L.D. Lapinski’s characters are complex and relatable. Different aspects of Jonathan and Flick’s personalities have been explored in this book, but there is more to uncover. While we know what Flick’s life has been like before she stepped into the Strangeworlds Travel Agency, she is quite a different person by the end of the story. She used to be unsatisfied with her quiet life but now it is full of magic and adventure that she couldn’t have imagined. By the end of the story Flick is just starting to understand her abilities, so there is more for her to explore about herself. Jonathan is quite a mystery at the start of the story, and while we get to know more about him, I don’t feel like we have the full story. He has obviously been affected by losing his mother and then being abandoned by his father, leaving him not very trusting of people. He keeps secrets from Flick and this affects their relationship. I’m looking forward to seeing how their relationship develops in further books.

Natalie Smillie’s phenomenal cover draws you in and invites you to jump into a Strangeworlds suitcase. Natalie shows readers that they’ll experience an out-of-this-world adventure, filled with treasure, strange creatures and unusual lands. Kids are sure to be drawn to this book on the shelves.

I’m desperate to get back to The Strangeworlds Travel Agency and dive into some more suitcases! Luckily I don’t have to wait too long as the second book in the series, The Strangeworlds Travel Agency: The Edge of the Ocean, is due out in April.

The House at the Edge of Magic by Amy Sparkes

Occasionally you come across a book that makes other people give you funny looks. This is because you are grinning madly or chuckling to yourself while you read and those around you, whether they be family or strangers, think you are a little bit mad. Sometimes a book is just so funny and clever that you can’t help but grin and chuckle while you read it. Amy Sparkes’ The House at the Edge of Magic is one of these books and I had a smile on my face from start to finish.
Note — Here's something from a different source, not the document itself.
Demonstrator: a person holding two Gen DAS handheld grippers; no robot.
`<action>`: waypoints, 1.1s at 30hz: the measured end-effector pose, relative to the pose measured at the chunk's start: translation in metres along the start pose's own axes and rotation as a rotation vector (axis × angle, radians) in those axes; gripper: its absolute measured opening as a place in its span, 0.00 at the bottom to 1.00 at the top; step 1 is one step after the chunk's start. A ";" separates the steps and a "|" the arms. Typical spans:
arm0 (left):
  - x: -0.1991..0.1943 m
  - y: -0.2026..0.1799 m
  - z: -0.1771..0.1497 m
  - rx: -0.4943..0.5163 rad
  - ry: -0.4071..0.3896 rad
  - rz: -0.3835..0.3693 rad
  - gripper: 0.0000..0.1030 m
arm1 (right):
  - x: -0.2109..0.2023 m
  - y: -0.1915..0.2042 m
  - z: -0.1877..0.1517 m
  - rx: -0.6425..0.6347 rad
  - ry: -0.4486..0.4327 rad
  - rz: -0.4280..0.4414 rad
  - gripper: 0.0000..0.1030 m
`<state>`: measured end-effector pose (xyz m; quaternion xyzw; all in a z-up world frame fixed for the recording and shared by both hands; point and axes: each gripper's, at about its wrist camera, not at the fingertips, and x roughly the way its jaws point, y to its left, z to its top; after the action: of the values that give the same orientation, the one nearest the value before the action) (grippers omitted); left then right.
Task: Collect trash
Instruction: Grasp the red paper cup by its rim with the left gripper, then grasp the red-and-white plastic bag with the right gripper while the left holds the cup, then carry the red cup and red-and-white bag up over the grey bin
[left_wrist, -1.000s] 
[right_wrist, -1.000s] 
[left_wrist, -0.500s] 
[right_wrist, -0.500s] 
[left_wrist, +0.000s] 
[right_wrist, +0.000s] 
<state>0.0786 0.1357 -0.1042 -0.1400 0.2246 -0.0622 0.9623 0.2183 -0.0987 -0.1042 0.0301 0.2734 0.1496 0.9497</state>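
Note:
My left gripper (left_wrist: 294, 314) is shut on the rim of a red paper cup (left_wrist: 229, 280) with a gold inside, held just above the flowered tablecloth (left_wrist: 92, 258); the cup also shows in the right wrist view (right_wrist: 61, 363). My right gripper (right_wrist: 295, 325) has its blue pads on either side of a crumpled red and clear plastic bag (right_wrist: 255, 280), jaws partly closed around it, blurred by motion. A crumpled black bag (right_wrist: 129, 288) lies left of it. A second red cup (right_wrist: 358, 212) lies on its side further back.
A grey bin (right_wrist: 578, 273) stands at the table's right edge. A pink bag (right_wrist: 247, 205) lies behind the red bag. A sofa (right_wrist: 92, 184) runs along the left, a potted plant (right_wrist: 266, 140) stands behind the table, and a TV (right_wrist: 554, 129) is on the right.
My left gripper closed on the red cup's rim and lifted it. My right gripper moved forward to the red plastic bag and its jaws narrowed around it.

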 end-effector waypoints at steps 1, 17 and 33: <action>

Nine is an orphan pick-pocket whose home is The Nest, a hideaway in the city run by the nasty Pockets. Nine and the other children steal valuables and bring them back to Pockets, who allows them to live in his stinking Nest. Nine’s only glimmer of happiness comes from her regular trips to the dilapidated library, run by the librarian Mr Downes, who lets her take books to read. Nine’s life changes dramatically one day when she steals a house-shaped ornament. When Nine has escaped those chasing her she inspects the ornament and lifts the tiny door-knocker, causing the tiny house to become life-size. When she steps inside she meets a group of unusual characters who desperately need her help. There is Flabberghast (High Wizard, Chair of the Tea Tasters Committee, and World Hopscotch Champion, 1835), Eric (the troll housekeeper) and Dr Spoon (the kilt-wearing, scientist spoon). A curse has been put on the house by a witch and none of them (apart from Nine) can leave the house. If that wasn’t bad enough, the toilet is never in the same place (and sometimes has teeth), the library won’t stay ordered and when they try to make tea they get transformed into strange creatures. Only Nine can help them break the curse, and in doing so, she will get a way out of her horrible life on the streets. They must all work together to solve the clues and break the curse.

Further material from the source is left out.